Stored items:
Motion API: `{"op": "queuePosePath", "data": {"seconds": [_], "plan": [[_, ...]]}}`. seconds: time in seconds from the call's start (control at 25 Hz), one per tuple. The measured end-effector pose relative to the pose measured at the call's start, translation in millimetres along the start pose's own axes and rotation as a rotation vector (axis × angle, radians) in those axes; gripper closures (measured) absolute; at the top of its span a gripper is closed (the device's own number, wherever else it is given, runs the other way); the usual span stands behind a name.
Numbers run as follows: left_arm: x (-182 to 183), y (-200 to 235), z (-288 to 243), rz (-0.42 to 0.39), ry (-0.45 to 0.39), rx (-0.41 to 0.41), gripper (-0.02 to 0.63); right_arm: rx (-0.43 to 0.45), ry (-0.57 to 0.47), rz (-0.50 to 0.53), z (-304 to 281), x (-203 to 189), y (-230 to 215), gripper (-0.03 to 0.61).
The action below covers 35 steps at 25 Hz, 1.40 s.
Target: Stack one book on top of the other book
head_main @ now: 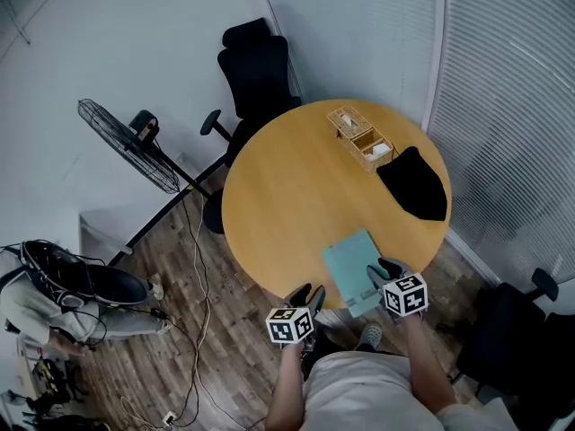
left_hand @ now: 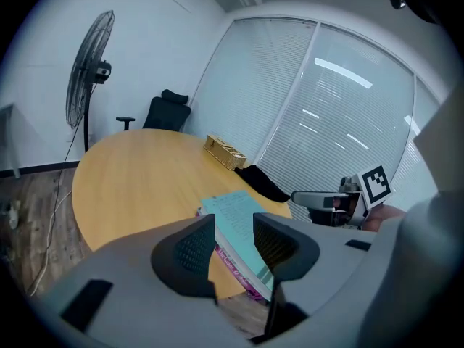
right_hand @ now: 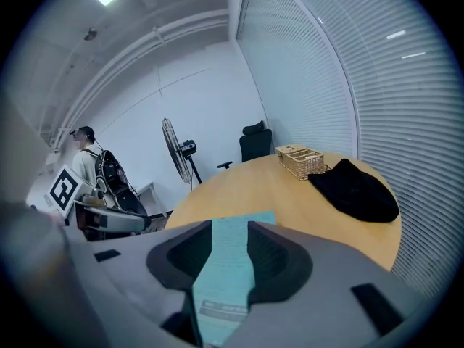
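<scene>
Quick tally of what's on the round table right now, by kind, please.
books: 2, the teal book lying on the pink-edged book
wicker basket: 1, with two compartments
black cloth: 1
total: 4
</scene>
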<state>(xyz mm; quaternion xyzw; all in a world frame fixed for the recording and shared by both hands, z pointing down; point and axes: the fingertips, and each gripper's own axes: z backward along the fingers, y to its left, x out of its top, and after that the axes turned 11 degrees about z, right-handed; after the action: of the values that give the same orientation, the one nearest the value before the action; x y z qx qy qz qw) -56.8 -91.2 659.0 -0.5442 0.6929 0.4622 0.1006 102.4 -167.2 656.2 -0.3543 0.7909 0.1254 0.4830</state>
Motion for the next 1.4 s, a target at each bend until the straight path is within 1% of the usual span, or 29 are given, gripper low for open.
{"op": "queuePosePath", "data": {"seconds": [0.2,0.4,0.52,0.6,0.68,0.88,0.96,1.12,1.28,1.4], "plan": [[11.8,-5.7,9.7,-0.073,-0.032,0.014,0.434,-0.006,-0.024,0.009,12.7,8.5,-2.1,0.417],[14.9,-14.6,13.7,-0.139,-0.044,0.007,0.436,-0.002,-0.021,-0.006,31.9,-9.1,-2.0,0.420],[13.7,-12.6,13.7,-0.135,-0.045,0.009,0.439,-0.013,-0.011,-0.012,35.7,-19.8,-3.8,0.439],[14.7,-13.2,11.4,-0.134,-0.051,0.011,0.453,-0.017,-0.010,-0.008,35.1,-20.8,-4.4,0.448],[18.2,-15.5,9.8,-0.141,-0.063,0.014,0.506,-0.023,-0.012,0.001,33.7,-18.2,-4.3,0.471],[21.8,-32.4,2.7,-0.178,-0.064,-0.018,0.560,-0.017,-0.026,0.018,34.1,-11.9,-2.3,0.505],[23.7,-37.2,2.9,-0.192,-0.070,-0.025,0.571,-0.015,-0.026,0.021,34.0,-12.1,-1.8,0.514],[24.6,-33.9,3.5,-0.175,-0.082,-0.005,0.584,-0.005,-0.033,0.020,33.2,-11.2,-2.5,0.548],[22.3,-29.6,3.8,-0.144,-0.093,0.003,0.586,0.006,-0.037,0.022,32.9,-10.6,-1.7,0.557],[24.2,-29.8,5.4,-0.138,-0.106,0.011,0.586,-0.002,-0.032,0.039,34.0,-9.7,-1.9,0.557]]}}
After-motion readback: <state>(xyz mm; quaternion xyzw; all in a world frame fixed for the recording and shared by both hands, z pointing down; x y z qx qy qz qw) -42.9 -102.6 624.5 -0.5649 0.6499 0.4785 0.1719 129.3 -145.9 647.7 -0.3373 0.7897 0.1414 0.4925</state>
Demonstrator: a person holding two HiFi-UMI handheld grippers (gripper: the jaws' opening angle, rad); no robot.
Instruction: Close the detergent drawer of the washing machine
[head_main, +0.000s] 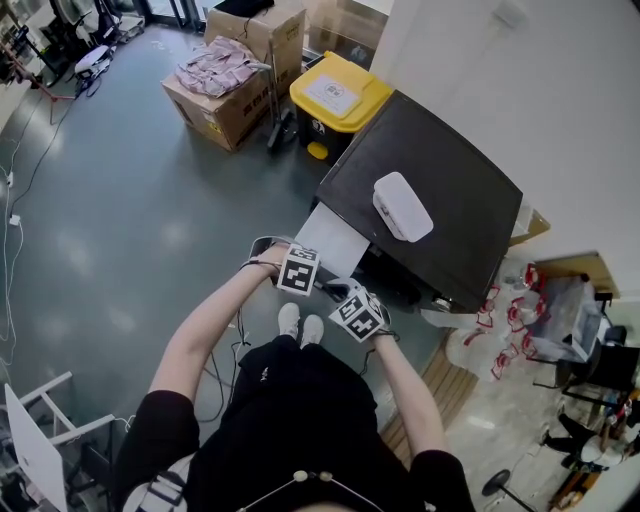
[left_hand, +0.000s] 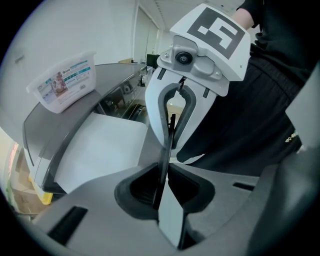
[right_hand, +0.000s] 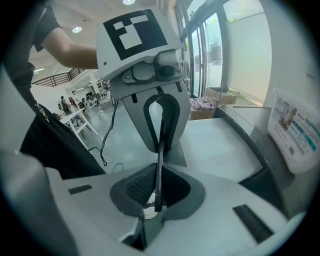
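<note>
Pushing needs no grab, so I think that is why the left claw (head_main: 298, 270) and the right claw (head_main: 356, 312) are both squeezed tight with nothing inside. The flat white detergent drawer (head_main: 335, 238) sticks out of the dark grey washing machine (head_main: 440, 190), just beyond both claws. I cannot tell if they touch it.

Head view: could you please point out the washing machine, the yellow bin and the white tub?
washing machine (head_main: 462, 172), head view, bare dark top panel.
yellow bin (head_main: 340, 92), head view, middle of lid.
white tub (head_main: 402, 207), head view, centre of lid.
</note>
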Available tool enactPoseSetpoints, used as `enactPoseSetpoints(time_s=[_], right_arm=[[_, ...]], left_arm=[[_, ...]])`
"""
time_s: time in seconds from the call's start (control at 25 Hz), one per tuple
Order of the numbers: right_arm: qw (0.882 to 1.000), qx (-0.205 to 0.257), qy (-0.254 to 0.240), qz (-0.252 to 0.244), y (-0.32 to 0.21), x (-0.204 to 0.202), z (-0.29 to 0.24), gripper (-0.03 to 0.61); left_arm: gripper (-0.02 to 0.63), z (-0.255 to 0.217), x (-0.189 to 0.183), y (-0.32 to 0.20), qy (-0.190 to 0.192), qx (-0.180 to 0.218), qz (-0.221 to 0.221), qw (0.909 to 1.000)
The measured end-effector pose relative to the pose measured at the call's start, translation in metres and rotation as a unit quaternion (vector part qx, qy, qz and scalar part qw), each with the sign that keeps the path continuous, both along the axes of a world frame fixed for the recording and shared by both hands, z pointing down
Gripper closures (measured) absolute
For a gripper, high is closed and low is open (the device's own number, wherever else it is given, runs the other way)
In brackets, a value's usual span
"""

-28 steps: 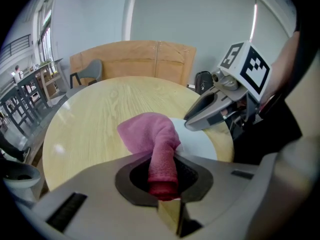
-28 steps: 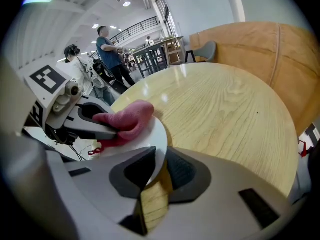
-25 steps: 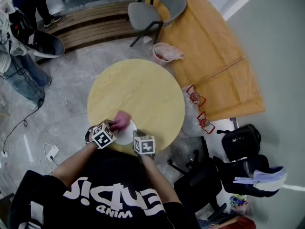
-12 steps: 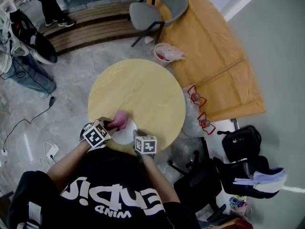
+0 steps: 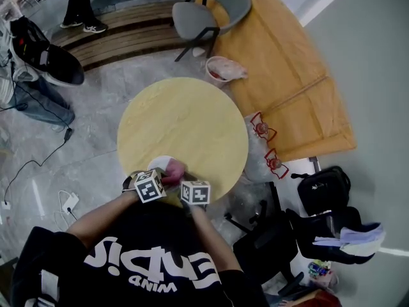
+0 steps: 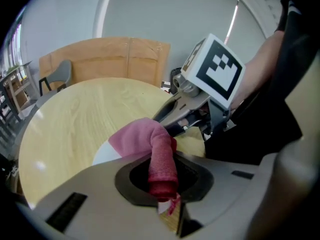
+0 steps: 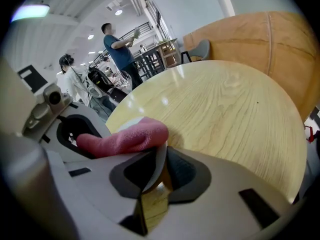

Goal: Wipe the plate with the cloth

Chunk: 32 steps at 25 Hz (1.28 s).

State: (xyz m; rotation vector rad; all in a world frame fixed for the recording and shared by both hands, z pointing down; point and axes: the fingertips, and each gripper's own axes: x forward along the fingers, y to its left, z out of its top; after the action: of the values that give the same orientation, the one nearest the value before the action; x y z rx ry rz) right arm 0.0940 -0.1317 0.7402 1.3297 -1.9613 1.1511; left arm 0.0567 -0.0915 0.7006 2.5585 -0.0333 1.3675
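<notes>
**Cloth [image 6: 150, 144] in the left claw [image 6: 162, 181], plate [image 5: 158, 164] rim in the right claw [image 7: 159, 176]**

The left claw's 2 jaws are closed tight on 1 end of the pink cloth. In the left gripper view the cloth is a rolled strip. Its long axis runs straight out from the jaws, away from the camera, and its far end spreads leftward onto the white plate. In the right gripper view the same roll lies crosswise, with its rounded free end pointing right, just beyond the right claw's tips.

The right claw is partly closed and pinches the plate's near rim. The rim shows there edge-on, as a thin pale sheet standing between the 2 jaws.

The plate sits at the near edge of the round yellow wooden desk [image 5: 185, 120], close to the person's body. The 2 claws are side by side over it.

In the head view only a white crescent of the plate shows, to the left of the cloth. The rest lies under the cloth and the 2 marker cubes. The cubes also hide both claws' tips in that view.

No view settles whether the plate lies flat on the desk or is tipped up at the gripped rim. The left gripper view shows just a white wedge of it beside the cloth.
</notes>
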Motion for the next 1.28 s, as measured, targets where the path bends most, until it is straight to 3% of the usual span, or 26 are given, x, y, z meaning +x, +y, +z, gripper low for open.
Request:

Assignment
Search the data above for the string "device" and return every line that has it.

Reply to the task
Motion API: `{"op": "queuePosePath", "data": {"seconds": [_], "plan": [[_, ...]]}}`. seconds: time in seconds from the call's start (control at 25 Hz), one per tuple. The measured end-effector pose relative to the pose measured at the call's start, translation in millimetres along the start pose's own axes and rotation as a rotation vector (axis × angle, radians) in those axes; gripper closures (measured) absolute; at the top of its span a gripper is closed (the device's own number, wherever else it is given, runs the other way); the usual span stands behind a name.
For a gripper, high is closed and low is open (the device's own number, wherever else it is given, runs the other way)

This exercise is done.